**PROBLEM DETAILS:** Every record shown below is to be output exactly.

**GIVEN ENTRIES:**
- - -

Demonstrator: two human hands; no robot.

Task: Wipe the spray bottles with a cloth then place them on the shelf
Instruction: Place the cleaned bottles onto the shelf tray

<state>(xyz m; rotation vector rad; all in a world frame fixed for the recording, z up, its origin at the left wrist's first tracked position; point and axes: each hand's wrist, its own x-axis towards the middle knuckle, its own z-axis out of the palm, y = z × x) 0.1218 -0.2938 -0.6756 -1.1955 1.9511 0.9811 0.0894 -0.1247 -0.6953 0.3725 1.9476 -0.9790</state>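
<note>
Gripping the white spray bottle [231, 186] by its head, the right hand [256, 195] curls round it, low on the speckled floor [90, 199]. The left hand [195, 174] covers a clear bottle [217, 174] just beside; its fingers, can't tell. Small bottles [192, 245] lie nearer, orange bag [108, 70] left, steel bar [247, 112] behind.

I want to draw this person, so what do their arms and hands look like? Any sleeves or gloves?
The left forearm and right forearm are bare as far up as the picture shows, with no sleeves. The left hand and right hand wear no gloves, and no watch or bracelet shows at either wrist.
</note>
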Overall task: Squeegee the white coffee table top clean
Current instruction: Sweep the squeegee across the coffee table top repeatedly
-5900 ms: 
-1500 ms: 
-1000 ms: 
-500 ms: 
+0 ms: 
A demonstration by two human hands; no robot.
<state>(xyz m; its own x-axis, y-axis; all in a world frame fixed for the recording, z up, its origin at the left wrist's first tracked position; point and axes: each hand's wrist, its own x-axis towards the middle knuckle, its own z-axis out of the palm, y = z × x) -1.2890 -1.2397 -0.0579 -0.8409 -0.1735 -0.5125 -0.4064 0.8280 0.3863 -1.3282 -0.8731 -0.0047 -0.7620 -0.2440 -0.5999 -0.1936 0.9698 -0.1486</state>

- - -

**SOLUTION TO THE PROBLEM:**
Demonstrator: two human hands; no robot.

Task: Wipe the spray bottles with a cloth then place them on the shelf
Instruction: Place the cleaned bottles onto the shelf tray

<state>(xyz m; rotation vector rad; all in a world frame fixed for the recording, z up, its origin at the left wrist's first tracked position; point and axes: each hand's wrist, its own x-axis towards the middle knuckle, its own z-axis out of the palm, y = z × x) 0.1218 -0.2938 -0.6756 -1.1955 1.9511 0.9811 0.0894 -0.1247 -0.6953 0.3725 1.9476 -0.9790</state>
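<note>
Gripping the white spray bottle [231, 186] by its head, the right hand [256, 195] curls round it, low on the speckled floor [90, 199]. The left hand [195, 174] covers a clear bottle [217, 174] just beside; its fingers, can't tell. Small bottles [192, 245] lie nearer, orange bag [108, 70] left, steel bar [247, 112] behind.

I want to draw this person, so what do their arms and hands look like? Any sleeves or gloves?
The left forearm and right forearm are bare as far up as the picture shows, with no sleeves. The left hand and right hand wear no gloves, and no watch or bracelet shows at either wrist.
</note>
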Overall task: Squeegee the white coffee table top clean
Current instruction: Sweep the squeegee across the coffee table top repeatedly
-5900 ms: 
-1500 ms: 
-1000 ms: 
-500 ms: 
+0 ms: 
A demonstration by two human hands; no robot.
<state>(xyz m; its own x-axis, y-axis; all in a world frame fixed for the recording, z up, its origin at the left wrist's first tracked position; point and axes: each hand's wrist, its own x-axis towards the middle knuckle, its own z-axis out of the palm, y = z × x) -1.2890 -1.2397 -0.0579 -0.8409 -0.1735 -0.5125 -0.4064 0.8280 0.3863 -1.3282 -0.8731 -0.0047 -0.7620 -0.2440 -0.5999 -0.1936 0.9698 -0.1486</state>

The output requires nothing else.